11- Yine Üstad Hazretleri, "Acaba Risale-i Nur dairesine girip de bütün bütün daireden atılan var mı? diyor, sonra "Ben hiç hatırlamıyorum" diyordu.

12- Üstad Hazretleri, "Birbirinize haksız yere 80 sopa vursanız buradaki netice-i azime için burayı bırakıp bir yere gitmeyeceksiniz" diyordu.

13- Üstad Hazretleri, "Risale-i Nur'un şa'şalı bir devri gelecek, inşaallah. Ben görmeyeceğim, ben kabrimde temaşa edeceğim. Mustafa Sungur da benim bedelime okuyacak, ben de kemal-i memnuniyetle dinleyeceğim." diyordu.
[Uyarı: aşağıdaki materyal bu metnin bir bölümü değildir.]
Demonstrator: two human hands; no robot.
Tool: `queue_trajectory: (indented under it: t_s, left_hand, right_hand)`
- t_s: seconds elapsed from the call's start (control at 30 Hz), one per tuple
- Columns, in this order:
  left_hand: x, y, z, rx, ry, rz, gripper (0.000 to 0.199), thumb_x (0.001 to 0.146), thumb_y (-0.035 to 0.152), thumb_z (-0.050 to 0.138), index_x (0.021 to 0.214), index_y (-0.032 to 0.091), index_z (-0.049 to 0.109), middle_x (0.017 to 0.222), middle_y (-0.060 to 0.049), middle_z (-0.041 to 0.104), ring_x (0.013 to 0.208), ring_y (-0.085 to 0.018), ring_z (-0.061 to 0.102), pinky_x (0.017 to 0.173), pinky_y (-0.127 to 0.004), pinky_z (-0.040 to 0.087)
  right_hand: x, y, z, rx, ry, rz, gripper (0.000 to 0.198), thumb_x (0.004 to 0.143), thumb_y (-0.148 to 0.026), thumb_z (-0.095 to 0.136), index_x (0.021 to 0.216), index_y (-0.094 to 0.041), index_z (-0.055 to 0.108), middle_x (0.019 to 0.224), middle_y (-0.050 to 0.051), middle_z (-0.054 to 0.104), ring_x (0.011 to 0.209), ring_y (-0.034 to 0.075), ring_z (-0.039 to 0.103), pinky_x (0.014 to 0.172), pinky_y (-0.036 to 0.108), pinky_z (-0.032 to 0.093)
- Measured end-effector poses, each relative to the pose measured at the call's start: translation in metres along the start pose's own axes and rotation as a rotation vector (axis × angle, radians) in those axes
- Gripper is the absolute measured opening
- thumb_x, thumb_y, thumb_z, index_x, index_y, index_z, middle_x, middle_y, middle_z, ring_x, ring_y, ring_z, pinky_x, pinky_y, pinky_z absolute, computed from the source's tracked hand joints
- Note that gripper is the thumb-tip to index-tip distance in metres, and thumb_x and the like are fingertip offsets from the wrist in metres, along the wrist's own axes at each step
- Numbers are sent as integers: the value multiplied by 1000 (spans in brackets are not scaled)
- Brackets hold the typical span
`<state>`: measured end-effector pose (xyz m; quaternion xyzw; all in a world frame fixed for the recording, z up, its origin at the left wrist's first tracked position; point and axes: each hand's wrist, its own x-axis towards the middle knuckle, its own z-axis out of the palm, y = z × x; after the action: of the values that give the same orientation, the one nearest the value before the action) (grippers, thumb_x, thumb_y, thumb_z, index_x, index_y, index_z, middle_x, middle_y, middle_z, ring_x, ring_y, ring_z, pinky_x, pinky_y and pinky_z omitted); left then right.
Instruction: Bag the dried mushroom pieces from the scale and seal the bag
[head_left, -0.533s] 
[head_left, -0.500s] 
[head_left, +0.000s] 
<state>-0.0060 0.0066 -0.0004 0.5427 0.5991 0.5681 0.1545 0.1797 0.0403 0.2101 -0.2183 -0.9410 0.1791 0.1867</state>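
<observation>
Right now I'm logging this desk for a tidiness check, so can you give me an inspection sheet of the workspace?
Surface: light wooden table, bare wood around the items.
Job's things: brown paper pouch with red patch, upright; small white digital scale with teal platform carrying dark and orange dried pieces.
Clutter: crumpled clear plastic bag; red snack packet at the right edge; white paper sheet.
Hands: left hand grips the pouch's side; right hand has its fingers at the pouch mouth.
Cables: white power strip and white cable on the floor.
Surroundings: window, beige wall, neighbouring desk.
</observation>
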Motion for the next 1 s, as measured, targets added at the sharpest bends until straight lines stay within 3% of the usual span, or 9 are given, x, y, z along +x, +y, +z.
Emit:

14- Bir gün Üstadımız Barla'da gezerken “Bu zamanda neye ihtiyaç varsa Risale-i Nur'da mutlaka ona cevap verilmiştir.’’ demişti.

15- Üstad Hazretleri, "Ben kızdığım zaman kalben değil sureten hiddetleniyorum" derdi.

16- Bir gün Tahiri, Zübeyir, Sungur, Ceylan ve Bayram Ağabeylerin bulunduğu bir derste Üstad Hazretleri "Siz zannediyor musunuz ki biz 5-6 kişi ile ders yapıyoruz. Biz bu dersimizle Anadolu'daki binler cemaatlerin arasına girip ders yapıyoruz" dedi.

17- Üstad Hazretleri, "Nasıl ki Cuma akşamları camiIerde nikâh tazelerler biz de Risale-i Nur okuyarak tecdid-i iman yapıyoruz" diyordu.

18- Üstad Hazretleri, "Kardeşim dünyada benden bir menfaat, bir ümit beklerseniz veya ahirette bir şey bekliyorsanız, benim yanımda duramazsınız. Benden hiçbir şey beklemeyiniz. Ben de, aciz kusurlu bir insanım. Sırf Allah rızası için düşünüyorsanız sizi kabul ederim" derdi. "

19- Üstad Hazretleri, Tarihçe-i Hayat için 10 ordu, 20 mecmua kadar hizmet edecek diyordu

2O- Üstad Hazretleri, çok az yemek yerdi. Yediği zaman da 5 saat geçmeyince tekrar yemek yemezdi. Yemekten sonra da 2 saat geçmeyince su içmezdi. Saata bakar 10 dakika da olsa daha 2 saat olmadı diye beklerdi. Suyu çok soğuk içerdi. Soğuk suyun, zehiri izale ettiğini ifade etmişti.